Department of Plant Biotechnology and Bioinformatics, Ghent University, Technologiepark 927, B-9052, Gent, Belgium.
Department of Bioinformatics and Genomics, University of North Carolina at Charlotte, North Carolina Research Campus, Kannapolis, NC, 28081, USA.
Bioinformatics Institute Ghent, Ghent University, Technologiepark 927, 9052, Ghent, Belgium.

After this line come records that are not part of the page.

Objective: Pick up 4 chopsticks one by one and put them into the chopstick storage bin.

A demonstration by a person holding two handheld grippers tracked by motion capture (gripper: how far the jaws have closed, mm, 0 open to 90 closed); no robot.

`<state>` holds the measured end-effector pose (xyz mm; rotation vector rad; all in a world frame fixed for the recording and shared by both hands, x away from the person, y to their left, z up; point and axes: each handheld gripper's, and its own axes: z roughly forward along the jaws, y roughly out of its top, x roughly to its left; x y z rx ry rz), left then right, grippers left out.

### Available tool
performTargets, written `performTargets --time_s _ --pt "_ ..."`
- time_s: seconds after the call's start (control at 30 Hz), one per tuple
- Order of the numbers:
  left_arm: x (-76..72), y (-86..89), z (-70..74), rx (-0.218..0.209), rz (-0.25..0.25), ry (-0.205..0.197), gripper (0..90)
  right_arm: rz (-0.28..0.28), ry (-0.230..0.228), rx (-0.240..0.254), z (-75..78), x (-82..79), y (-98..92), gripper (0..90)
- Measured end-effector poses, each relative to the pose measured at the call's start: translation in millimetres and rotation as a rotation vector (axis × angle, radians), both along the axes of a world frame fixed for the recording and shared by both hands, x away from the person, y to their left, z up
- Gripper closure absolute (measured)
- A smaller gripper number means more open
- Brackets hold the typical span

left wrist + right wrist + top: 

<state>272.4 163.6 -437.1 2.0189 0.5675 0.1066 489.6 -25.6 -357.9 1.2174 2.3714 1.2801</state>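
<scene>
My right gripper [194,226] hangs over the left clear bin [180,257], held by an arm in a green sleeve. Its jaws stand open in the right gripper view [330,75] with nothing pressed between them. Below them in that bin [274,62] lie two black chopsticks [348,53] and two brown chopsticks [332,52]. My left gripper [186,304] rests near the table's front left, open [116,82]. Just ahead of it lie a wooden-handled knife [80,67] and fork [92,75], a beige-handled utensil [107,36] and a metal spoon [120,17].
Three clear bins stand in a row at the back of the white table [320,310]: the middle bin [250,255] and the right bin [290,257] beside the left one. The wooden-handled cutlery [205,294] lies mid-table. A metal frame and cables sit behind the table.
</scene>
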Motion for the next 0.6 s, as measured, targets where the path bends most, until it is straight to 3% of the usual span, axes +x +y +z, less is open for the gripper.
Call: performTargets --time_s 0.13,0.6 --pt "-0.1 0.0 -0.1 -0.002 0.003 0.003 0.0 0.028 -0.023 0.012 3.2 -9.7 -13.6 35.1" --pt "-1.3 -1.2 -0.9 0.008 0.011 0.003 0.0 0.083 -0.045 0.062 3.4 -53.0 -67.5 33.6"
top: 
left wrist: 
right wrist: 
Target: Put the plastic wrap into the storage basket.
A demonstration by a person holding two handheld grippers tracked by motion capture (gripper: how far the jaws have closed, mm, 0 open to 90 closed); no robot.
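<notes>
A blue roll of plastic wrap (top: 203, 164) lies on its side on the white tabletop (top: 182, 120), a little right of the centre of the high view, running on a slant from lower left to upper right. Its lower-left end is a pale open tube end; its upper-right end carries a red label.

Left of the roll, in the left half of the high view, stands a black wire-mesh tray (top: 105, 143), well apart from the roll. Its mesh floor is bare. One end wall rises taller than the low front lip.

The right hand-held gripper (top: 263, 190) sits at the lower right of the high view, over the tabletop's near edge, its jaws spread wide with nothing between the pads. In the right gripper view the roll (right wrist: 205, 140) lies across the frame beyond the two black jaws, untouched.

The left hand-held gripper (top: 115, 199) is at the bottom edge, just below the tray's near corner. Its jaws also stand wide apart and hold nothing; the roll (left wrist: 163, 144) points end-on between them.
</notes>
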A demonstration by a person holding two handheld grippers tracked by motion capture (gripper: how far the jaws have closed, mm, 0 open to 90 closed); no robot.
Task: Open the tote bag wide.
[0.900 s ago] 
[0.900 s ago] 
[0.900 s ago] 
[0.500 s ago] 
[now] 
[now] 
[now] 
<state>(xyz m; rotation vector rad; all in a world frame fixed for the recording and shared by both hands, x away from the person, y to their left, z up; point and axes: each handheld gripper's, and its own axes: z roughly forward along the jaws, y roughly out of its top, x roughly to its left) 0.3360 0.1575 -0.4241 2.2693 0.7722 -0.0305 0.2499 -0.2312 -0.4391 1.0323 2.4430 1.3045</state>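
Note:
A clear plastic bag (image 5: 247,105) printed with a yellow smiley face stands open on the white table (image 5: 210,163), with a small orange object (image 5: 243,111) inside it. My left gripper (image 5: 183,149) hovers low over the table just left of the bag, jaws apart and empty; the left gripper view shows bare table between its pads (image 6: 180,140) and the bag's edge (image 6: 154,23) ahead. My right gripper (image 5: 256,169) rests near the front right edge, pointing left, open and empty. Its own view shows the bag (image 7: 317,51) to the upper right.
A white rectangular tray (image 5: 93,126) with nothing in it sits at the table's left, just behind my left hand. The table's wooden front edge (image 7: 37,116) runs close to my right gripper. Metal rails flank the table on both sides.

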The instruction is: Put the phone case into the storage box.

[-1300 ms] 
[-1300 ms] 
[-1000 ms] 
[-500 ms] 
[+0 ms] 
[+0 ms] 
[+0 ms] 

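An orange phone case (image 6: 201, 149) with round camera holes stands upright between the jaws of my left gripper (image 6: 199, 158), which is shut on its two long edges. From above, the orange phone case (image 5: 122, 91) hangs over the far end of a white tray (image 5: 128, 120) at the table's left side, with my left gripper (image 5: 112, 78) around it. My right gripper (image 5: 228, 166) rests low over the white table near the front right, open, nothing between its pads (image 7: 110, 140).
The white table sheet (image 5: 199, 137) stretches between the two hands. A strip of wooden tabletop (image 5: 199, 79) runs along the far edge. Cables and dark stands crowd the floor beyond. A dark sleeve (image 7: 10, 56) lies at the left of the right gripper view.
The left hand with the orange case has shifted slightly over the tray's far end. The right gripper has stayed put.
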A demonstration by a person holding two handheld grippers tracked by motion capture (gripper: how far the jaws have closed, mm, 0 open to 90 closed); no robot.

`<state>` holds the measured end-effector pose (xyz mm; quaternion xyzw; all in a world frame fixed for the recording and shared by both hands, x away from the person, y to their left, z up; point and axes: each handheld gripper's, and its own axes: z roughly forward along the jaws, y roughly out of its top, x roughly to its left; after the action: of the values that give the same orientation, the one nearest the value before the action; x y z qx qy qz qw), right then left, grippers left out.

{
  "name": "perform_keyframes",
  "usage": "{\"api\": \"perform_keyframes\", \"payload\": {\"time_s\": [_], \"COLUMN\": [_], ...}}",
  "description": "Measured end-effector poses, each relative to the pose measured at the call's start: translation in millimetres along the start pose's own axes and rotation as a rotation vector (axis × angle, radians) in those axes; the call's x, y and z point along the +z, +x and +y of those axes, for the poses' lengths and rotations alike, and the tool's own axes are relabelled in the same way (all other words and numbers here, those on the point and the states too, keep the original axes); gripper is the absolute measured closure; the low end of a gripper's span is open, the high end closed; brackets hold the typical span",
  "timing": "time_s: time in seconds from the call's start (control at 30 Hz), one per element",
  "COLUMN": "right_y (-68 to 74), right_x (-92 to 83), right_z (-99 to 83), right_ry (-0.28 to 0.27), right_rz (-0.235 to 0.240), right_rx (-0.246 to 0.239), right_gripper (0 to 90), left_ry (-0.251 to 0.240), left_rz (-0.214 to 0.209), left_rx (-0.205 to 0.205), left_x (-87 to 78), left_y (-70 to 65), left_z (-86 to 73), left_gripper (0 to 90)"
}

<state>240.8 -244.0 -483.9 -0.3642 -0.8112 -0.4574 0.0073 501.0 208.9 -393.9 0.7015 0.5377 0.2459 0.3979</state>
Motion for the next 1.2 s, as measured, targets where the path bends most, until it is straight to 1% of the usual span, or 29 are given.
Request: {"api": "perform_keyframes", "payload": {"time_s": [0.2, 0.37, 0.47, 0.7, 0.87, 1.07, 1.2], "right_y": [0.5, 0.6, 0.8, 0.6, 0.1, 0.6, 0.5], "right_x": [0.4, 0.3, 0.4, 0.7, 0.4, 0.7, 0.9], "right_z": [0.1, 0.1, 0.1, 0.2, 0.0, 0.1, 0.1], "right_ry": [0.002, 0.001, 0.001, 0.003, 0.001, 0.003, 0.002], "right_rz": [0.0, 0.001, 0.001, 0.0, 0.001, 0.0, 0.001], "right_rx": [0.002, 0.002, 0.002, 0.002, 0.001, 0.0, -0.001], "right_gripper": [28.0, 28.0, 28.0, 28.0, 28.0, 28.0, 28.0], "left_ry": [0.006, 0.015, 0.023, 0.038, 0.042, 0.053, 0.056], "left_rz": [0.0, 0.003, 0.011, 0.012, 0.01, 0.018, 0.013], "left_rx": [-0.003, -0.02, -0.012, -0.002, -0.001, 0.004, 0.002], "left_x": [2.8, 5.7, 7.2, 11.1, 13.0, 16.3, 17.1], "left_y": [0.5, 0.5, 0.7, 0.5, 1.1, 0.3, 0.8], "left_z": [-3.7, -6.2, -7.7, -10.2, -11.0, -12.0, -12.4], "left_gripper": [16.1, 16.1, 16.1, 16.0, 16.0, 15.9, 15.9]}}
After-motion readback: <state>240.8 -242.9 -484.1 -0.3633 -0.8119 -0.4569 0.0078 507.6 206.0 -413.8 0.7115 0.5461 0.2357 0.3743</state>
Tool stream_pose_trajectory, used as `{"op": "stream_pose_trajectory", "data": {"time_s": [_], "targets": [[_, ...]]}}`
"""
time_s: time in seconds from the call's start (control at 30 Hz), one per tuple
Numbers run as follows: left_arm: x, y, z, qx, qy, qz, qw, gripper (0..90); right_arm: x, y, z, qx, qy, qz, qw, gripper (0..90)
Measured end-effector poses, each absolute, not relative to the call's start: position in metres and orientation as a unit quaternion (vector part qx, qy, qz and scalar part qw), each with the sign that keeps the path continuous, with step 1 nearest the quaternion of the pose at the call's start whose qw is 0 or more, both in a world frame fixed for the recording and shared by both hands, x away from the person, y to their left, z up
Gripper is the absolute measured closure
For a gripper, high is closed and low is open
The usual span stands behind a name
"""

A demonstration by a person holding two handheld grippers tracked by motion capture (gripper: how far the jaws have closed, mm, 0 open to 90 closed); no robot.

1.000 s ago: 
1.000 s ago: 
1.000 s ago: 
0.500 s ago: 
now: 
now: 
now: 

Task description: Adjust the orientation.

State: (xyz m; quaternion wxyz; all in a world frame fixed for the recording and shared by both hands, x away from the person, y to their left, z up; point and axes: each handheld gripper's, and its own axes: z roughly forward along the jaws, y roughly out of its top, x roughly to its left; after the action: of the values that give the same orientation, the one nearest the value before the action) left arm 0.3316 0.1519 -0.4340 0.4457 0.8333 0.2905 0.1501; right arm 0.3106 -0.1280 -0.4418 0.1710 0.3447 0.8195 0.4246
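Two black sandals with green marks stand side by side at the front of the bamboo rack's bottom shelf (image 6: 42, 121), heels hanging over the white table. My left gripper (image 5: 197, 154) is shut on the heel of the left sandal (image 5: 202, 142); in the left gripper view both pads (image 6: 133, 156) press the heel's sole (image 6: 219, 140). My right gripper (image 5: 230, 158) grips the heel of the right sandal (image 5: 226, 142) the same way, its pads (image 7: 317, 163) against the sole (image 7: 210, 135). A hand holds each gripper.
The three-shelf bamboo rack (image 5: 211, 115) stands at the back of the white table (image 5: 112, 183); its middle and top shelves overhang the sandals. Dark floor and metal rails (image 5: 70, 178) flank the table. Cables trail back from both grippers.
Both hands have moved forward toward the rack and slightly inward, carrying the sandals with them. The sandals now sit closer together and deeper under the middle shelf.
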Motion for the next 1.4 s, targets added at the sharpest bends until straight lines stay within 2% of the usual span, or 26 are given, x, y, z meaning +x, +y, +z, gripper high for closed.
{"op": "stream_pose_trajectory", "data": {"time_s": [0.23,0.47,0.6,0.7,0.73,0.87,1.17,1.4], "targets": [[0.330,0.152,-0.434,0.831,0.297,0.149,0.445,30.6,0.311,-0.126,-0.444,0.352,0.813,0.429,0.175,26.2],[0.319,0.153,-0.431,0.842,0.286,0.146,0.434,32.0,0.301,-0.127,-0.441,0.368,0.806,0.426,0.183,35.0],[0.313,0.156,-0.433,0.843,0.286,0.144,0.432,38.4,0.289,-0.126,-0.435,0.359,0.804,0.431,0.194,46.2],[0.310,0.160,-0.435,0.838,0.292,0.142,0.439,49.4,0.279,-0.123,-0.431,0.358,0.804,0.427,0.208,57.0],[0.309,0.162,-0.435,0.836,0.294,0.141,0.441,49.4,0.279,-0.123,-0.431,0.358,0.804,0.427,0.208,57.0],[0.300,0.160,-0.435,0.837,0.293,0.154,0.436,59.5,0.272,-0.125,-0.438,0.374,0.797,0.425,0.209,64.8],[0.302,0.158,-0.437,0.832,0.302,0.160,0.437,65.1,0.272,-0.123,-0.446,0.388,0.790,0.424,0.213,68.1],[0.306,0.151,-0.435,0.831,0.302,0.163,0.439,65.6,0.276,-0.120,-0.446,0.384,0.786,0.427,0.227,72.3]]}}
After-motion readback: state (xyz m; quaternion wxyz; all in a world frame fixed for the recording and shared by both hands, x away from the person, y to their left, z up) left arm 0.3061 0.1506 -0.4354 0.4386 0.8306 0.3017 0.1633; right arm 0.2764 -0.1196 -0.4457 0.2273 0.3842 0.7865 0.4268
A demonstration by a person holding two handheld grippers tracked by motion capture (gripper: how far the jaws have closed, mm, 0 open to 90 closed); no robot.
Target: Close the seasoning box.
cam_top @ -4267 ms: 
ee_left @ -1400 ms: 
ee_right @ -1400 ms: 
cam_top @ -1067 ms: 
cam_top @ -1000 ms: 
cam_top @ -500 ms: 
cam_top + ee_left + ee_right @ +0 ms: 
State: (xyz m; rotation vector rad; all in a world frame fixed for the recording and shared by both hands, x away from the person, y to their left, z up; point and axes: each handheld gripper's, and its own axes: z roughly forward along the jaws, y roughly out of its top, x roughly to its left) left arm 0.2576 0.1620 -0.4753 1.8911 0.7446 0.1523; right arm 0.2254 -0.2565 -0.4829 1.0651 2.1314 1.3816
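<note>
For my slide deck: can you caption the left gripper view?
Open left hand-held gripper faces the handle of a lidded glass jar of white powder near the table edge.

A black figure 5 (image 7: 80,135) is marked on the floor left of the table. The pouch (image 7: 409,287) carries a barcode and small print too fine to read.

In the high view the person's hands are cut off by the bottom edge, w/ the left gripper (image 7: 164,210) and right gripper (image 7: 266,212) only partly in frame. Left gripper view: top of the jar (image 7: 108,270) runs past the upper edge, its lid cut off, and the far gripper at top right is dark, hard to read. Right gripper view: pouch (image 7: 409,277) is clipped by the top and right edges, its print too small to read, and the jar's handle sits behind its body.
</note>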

Alternative splicing and the usage of alternate transcription start- or stop sites allows a single gene to produce multiple transcript isoforms. Most plant genes express certain isoforms at a significantly higher level than others, but under specific conditions this expression dominance can change, resulting in a different set of dominant isoforms. These events of differential transcript usage (DTU) have been observed for thousands of Arabidopsis thaliana, Zea mays and Vitis vinifera genes, and have been linked to development and stress response. However, neither the characteristics of these genes, nor the implications of DTU on their protein coding sequences or functions, are currently well understood. Here we present a dataset of isoform dominance and DTU for all genes in the AtRTD2 reference transcriptome based on a protocol that was benchmarked on simulated data and validated through comparison with a published reverse transciptase-polymerase chain reaction panel. We report DTU events for 8148 genes across 206 public RNA-Seq samples, and find that protein sequences are affected in 22% of the cases. The observed DTU events show high consistency across replicates, and reveal reproducible patterns in response to treatment and development. We also demonstrate that genes with different evolutionary ages, expression breadths and functions show large differences in the frequency at which they undergo DTU, and in the effect that these events have on their protein sequences. Finally, we showcase how the generated dataset can be used to explore DTU events for genes of interest or to find genes with specific DTU in samples of interest.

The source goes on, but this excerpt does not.